== What the exercise asks ==
Give back the lines below verbatim, omitting all pictures.
○ ○ ○ ○ ○
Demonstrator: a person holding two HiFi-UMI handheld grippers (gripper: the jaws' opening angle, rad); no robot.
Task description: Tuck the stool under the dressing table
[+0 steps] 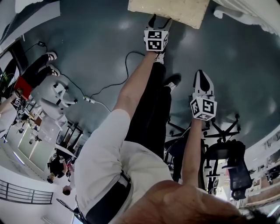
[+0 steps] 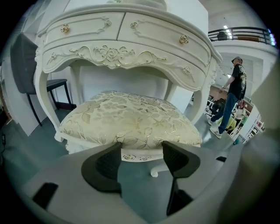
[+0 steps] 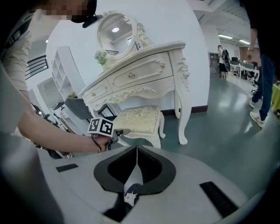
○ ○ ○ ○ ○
== Answer ==
Demonstrator: a person holding two HiFi-UMI handheld grippers (gripper: the jaws' opening angle, rad); no robot.
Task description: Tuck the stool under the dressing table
[+0 steps] 
[+0 steps] 
[+0 steps] 

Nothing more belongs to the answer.